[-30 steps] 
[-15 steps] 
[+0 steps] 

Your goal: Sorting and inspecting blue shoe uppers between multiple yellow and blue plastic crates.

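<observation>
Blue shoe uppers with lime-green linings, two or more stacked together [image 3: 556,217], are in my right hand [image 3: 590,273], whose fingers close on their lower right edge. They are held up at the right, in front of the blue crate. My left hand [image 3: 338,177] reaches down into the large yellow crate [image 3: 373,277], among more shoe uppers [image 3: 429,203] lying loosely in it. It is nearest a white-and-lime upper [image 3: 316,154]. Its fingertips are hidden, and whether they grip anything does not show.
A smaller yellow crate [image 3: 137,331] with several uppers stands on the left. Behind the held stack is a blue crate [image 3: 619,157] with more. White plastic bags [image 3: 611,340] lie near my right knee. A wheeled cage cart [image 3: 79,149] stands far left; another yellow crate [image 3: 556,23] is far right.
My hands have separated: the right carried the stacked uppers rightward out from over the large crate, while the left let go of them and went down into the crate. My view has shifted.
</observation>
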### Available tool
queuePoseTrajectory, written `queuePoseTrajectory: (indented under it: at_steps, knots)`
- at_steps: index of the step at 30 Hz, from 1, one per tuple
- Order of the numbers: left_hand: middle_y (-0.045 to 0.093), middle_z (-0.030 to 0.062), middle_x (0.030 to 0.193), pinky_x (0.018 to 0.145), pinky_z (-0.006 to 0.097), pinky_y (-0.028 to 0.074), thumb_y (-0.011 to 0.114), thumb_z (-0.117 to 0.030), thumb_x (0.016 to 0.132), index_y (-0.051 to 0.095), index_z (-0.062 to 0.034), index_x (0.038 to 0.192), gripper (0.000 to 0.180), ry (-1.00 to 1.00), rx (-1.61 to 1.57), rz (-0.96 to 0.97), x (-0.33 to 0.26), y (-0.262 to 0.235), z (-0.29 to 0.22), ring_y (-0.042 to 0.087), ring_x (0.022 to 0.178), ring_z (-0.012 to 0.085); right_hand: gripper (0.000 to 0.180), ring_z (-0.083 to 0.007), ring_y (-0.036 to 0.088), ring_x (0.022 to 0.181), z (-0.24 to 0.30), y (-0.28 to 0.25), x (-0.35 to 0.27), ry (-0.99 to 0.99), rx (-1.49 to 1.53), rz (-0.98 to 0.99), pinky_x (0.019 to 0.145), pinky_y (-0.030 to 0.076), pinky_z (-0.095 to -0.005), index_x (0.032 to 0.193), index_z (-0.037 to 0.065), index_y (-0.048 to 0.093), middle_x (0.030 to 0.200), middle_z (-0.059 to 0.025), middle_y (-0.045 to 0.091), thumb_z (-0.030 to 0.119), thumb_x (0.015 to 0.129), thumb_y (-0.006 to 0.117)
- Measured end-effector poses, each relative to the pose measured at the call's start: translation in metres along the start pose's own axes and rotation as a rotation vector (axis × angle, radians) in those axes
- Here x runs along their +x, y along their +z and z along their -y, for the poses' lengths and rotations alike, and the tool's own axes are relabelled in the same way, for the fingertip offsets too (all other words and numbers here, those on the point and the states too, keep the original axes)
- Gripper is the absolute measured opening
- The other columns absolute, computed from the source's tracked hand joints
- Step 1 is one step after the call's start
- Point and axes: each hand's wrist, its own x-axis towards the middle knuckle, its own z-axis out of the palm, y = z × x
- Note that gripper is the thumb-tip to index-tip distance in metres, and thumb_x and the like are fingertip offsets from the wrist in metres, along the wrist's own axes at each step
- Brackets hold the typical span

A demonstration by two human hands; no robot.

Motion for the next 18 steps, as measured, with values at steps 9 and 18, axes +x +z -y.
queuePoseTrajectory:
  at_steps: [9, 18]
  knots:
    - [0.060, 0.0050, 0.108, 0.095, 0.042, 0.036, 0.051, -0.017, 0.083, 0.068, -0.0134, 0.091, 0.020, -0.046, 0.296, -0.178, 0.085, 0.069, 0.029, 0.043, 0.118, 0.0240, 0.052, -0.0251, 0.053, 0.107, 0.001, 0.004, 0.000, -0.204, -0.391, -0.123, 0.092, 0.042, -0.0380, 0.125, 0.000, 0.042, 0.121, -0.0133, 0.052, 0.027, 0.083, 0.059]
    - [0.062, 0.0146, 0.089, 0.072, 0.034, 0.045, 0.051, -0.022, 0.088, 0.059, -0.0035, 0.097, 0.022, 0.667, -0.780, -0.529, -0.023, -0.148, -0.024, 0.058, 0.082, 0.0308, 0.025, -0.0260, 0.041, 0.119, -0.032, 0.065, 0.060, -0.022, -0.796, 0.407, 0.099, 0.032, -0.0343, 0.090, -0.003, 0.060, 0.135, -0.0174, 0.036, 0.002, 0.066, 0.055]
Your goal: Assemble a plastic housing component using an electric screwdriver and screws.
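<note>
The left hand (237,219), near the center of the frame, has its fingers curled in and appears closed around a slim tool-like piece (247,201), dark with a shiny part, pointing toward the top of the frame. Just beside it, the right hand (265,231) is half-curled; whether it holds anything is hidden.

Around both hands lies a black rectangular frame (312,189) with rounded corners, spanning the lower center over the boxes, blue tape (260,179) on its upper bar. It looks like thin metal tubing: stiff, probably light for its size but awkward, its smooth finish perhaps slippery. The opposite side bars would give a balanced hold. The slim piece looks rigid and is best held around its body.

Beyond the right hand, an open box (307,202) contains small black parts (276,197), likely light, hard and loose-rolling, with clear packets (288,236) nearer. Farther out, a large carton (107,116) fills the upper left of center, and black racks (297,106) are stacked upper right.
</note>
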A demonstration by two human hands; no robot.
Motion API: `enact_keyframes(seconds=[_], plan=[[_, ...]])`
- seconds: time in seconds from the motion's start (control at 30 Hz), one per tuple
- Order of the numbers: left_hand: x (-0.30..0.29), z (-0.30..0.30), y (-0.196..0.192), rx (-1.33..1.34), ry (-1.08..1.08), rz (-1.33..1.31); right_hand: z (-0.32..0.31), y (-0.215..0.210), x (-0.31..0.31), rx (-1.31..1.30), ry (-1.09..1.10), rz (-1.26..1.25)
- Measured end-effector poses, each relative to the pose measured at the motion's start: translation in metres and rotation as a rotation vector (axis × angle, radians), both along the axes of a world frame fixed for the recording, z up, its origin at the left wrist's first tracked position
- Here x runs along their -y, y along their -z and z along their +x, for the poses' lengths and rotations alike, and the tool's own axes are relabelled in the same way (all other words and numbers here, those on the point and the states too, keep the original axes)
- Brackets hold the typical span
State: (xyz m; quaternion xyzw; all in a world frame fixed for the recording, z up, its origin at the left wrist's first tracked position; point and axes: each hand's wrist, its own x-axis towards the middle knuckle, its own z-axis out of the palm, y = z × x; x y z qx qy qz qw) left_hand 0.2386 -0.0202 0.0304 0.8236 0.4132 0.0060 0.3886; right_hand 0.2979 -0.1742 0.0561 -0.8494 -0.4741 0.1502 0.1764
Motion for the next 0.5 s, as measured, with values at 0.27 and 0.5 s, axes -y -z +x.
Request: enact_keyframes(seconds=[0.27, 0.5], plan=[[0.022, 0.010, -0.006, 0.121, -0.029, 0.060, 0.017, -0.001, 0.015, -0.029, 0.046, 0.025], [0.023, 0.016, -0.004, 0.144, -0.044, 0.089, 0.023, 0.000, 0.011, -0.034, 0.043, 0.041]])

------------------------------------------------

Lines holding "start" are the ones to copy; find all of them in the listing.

- Measured end-effector poses, each relative to the pose measured at the call's start: translation in metres along the start pose's own axes and rotation as a rotation vector (axis × angle, radians) in those axes
- Step 1 is one step after the call's start
- seconds: time in seconds from the motion's start (control at 30 Hz), one per tuple
- Measured end-effector poses, each relative to the pose measured at the motion's start: translation in metres and rotation as a rotation vector (axis × angle, radians), both along the axes of a world frame fixed for the recording, z up, its origin at the left wrist's first tracked position

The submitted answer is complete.